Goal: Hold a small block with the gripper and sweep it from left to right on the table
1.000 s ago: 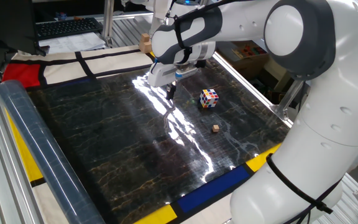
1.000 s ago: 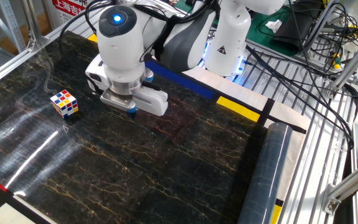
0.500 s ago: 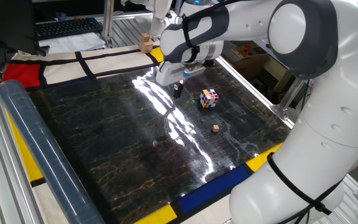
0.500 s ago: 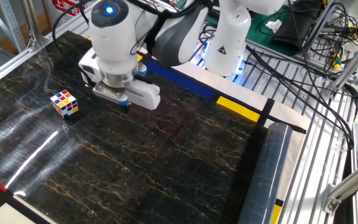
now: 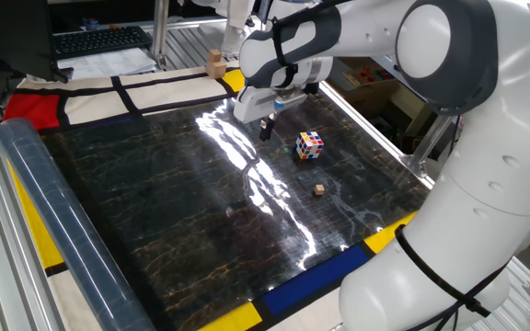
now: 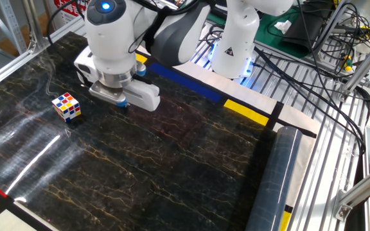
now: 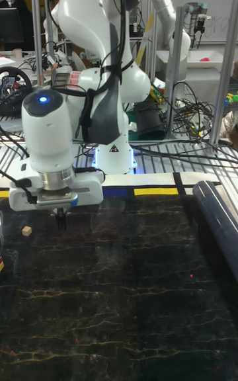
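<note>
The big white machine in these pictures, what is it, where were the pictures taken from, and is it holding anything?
It is a robot arm ending in a small dark gripper. Three fixed cameras show one moment: two from different sides of the table, one tall picture facing the arm. On the table lie a multicoloured puzzle cube and a tiny small block of wood. The gripper holds nothing; the block lies apart from it. Whether its fingers are open is unclear.

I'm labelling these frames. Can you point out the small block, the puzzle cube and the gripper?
small block (image 5: 319, 189): one fixed view, top face.
puzzle cube (image 5: 309, 145): one fixed view, centre.
gripper (image 5: 267, 131): one fixed view, fingertips.
</note>
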Motion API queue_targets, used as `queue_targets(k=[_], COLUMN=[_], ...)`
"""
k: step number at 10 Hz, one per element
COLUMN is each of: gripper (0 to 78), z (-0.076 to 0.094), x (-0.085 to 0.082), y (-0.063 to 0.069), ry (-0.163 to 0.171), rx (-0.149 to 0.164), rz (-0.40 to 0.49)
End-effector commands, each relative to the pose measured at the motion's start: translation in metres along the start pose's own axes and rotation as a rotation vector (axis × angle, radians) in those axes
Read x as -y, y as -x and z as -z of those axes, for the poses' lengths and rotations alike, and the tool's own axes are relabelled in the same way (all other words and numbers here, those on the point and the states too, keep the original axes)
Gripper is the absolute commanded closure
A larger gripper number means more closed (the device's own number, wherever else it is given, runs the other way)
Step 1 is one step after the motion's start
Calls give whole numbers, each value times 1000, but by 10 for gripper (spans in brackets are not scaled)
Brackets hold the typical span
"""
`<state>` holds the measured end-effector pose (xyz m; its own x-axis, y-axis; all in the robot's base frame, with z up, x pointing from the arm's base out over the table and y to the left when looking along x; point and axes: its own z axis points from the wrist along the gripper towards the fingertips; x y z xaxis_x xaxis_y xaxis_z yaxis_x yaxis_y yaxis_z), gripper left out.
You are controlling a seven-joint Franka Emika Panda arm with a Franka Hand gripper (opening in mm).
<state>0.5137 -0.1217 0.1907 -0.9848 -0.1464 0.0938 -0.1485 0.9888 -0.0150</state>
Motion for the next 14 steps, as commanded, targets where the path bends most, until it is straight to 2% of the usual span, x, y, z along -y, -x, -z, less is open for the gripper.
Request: queue_targets(k=[1, 4, 8, 10, 11, 12, 13, 14], gripper=[776, 776, 776, 776, 776, 776, 776, 776], z=[5, 5, 5, 5, 0, -10, -14, -22], x=[7, 7, 7, 7, 15, 37, 49, 75], y=[3, 3, 3, 3, 0, -10, -14, -27], ry=[-1, 5, 4, 3, 2, -1, -1, -6], rx=[-2, -3, -20, -15, -9, -1, 0, 1], rz=[10, 10, -7, -24, -11, -2, 6, 2])
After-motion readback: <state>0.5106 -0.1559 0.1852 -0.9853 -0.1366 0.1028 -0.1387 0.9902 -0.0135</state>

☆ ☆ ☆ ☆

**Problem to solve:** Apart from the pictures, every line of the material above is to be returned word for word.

**Finished exercise:**
Goal: Hold a small block with the gripper and sweep it from left to right on the table
1.000 s ago: 
1.000 s ago: 
0.500 s ago: 
0.500 s ago: 
now: 
now: 
now: 
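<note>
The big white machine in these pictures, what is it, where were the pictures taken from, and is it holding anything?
It is a robot arm ending in a small dark gripper. Three fixed cameras show one moment: two from different sides of the table, one tall picture facing the arm. On the table lie a multicoloured puzzle cube and a tiny small block of wood. The gripper holds nothing; the block lies apart from it. Whether its fingers are open is unclear.

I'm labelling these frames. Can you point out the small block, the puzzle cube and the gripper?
small block (image 5: 319, 189): one fixed view, top face.
puzzle cube (image 5: 309, 145): one fixed view, centre.
gripper (image 5: 267, 131): one fixed view, fingertips.
</note>
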Motion API queue_targets, used as `queue_targets(k=[_], COLUMN=[_], ...)`
"""
k: step number at 10 Hz, one per element
COLUMN is each of: gripper (0 to 78), z (-0.076 to 0.094), x (-0.085 to 0.082), y (-0.063 to 0.069), ry (-0.163 to 0.171), rx (-0.149 to 0.164), rz (-0.40 to 0.49)
End-effector commands, each relative to the pose measured at the motion's start: translation in metres along the start pose's own axes and rotation as a rotation vector (axis × angle, radians) in those axes
Read x as -y, y as -x and z as -z of those axes, for the poses' lengths and rotations alike, and the tool's own axes are relabelled in the same way (all other words and numbers here, those on the point and the states too, keep the original axes)
Gripper is the absolute commanded closure
A larger gripper number means more closed (the device's own number, wherever else it is given, runs the other way)
Step 1 is one step after the motion's start
Calls give whole numbers, each value times 1000, but by 10 for gripper (spans in brackets are not scaled)
Brackets hold the typical span
"""
`<state>` holds the measured end-effector pose (xyz m; its own x-axis, y-axis; all in the robot's base frame, with z up, x pointing from the arm's base out over the table and y to the left when looking along x; point and axes: its own z axis points from the wrist along the gripper towards the fingertips; x y z xaxis_x xaxis_y xaxis_z yaxis_x yaxis_y yaxis_z), gripper left out.
You are controlling a seven-joint Franka Emika Panda arm with a Franka Hand gripper (opening in mm).
<state>0.5137 -0.1217 0.1907 -0.9848 -0.1464 0.0938 -0.1485 0.9888 -0.0150</state>
Motion for the next 14 steps, as commanded, targets where the path bends most, until it is straight to 2% of the usual span, x, y, z along -y, -x, -z, less is open for the gripper.
Request: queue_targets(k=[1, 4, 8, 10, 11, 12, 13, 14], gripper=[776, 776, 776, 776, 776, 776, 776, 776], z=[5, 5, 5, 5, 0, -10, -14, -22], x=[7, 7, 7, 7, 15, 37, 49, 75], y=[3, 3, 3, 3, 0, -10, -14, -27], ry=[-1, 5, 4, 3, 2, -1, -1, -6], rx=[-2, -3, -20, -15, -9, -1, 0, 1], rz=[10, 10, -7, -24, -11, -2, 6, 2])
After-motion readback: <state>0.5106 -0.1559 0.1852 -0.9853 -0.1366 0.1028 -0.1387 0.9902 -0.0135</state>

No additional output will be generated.